Xavier Person, dans le Matricule des Anges, en 2003, parlant de Colourful, le premier livre déjà si réussi de Judith Elbaz chez le même éditeur :

« De quoi parle ce livre, sinon peut-être de ce que c'est que parler? »
« Ou comment capter des ultrasons dans la conversation. »
« Colorisant son drame intime? »
« libres associations de mots ou d'images au gré d'une logique aléatoire : concaténations intimes, compressions syntaxiques, retournements inopinés, paronomases, acrostiches et plus s'il le faut, ou comment écrire comme on tire sur un fil. Accélération sur la ligne droite de la phrase, en pointillés. »

Encore valables, ces quelques lignes introduisent bien ce deuxième livre – moins surprenant peut-être que le premier mais toujours aussi virtuose, disponible, à mi-chemin entre poésie contemporaine et enjeux narratifs – que J. Elbaz creuse à fond en décontextualisant à tout va des énoncés biographiques de type journal intime flouté.

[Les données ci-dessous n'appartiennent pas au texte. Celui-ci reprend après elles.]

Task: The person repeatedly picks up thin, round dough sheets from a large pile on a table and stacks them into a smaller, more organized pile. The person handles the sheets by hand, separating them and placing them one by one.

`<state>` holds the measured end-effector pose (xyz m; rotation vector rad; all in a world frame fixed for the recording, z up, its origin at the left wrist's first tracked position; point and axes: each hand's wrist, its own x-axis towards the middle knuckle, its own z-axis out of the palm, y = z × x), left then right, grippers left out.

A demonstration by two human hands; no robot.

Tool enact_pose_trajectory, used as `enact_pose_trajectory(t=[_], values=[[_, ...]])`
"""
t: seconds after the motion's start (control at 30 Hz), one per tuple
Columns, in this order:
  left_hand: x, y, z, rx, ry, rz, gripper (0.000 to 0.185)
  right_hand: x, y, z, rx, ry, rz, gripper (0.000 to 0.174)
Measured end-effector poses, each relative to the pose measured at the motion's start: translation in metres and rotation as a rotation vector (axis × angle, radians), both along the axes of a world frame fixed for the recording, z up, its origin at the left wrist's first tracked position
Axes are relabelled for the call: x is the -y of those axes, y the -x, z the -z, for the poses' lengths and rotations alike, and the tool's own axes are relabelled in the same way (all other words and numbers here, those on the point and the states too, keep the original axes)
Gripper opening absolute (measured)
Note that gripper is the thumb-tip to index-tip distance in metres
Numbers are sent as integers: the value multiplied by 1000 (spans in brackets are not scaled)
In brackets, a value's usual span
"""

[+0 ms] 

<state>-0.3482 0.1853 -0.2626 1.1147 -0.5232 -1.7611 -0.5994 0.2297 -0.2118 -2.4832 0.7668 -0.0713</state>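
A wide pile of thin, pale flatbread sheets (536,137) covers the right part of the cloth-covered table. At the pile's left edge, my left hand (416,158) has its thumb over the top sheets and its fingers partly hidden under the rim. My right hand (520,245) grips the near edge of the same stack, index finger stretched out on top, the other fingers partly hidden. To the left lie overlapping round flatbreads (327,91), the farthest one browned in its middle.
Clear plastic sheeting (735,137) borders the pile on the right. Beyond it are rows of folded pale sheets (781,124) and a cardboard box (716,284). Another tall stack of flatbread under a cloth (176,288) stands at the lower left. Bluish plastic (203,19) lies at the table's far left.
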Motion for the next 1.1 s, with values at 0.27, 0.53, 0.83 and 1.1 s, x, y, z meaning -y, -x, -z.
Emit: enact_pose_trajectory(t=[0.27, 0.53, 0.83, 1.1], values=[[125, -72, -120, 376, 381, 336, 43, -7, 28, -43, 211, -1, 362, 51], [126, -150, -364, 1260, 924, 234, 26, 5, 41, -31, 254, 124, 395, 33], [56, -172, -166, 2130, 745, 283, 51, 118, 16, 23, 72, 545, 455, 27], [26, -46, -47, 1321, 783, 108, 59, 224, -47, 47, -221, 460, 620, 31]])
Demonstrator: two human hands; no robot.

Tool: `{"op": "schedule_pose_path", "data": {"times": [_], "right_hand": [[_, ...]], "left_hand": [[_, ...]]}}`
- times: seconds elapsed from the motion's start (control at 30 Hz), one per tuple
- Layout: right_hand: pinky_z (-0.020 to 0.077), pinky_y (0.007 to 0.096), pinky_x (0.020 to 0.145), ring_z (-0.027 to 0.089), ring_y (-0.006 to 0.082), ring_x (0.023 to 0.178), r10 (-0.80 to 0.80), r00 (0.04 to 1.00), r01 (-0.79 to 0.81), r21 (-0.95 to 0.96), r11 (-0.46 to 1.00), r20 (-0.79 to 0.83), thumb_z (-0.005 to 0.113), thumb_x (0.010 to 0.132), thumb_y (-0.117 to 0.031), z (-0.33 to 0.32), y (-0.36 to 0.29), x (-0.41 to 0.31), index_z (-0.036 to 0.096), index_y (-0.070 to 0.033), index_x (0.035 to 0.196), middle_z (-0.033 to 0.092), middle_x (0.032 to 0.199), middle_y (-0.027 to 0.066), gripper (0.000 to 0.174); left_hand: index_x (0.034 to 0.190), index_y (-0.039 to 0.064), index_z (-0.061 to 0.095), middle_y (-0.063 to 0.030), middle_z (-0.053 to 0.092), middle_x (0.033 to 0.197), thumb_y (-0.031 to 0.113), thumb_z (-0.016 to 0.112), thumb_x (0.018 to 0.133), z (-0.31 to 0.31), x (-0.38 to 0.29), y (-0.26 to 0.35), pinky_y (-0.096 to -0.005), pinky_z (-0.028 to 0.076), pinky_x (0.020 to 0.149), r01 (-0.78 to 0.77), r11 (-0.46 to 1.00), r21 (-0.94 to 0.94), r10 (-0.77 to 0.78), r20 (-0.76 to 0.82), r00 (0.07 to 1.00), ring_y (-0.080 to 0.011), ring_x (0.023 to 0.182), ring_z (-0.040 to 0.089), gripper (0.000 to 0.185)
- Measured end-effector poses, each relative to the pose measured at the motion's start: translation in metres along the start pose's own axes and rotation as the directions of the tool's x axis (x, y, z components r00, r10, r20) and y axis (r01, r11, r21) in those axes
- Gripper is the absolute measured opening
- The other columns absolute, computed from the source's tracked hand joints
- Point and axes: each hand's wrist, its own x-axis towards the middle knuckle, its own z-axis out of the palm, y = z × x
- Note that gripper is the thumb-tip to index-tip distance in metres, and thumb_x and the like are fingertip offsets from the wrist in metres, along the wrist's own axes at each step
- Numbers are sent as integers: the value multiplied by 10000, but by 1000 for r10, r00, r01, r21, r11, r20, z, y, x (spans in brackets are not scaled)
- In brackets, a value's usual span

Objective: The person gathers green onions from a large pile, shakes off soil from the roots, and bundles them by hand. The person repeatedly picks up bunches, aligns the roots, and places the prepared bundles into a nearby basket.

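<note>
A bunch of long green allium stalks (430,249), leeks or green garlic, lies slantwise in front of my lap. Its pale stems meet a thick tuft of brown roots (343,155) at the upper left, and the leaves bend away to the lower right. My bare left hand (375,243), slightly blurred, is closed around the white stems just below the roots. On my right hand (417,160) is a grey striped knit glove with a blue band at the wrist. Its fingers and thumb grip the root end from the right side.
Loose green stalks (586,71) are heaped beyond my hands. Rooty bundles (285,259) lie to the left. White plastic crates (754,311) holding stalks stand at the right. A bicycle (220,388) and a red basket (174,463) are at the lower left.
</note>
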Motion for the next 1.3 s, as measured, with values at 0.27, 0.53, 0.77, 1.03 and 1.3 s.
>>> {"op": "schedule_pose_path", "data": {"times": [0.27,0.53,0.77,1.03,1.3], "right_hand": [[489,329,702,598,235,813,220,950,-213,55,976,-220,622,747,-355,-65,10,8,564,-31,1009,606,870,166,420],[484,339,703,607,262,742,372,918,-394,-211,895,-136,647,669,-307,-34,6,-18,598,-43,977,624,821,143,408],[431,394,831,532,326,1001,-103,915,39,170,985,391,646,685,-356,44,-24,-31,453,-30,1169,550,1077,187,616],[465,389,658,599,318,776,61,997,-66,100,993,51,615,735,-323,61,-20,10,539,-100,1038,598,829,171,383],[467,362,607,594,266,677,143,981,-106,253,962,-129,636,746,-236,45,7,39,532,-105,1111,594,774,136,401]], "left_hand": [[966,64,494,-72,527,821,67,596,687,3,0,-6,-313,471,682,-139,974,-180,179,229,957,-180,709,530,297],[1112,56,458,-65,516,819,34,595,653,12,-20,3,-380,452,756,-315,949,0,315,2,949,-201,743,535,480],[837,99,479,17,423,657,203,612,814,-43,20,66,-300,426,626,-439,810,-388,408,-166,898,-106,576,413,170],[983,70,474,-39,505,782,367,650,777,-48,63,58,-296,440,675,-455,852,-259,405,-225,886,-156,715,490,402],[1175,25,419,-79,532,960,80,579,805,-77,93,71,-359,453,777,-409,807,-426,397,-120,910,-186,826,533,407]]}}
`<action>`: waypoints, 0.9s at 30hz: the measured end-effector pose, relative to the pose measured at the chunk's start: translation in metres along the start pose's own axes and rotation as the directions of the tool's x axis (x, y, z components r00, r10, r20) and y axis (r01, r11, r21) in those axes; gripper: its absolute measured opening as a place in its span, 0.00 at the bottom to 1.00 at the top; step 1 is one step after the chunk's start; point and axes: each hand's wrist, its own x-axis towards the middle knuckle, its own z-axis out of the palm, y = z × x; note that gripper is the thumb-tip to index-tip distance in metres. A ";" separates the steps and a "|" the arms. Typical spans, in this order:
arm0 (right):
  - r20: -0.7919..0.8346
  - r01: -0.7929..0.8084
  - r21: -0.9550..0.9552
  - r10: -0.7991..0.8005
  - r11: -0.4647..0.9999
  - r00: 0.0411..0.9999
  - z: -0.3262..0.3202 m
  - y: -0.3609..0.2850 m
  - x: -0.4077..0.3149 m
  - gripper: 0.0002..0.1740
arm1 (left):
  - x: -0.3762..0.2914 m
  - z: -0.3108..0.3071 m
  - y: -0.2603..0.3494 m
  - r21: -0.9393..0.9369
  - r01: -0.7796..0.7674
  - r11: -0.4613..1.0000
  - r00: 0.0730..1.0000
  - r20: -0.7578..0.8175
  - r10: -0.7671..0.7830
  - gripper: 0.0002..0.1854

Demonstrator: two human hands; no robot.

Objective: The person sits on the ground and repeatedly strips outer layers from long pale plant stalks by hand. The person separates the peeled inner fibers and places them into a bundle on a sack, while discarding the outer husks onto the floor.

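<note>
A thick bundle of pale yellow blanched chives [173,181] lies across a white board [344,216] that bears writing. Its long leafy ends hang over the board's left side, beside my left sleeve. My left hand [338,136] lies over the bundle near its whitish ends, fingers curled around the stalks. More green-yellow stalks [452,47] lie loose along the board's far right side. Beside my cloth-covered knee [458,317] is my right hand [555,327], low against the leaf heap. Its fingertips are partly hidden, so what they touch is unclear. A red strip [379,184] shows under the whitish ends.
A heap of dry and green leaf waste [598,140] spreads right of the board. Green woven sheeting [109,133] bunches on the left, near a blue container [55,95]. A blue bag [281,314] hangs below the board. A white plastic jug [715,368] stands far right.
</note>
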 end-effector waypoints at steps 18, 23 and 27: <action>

À nous finalement de reconstruire à partir des situations esquissées et des faits de langue proposés à entendre, puisqu'en définitive, le langage est souvent le personnage principal du livre, à la fois comme épaisseur (opaque) et comme trouble (lieu de l'ambiguïté et du latent).

Le mouvement en montagne peut se lire aussi comme un récit, une autofiction éloignée de tout ce qu'on déteste dans les détails – le chic de la discontinuité vécue en supplément.

Judith Elbaz, Le mouvement en montagne, POL, février 2007.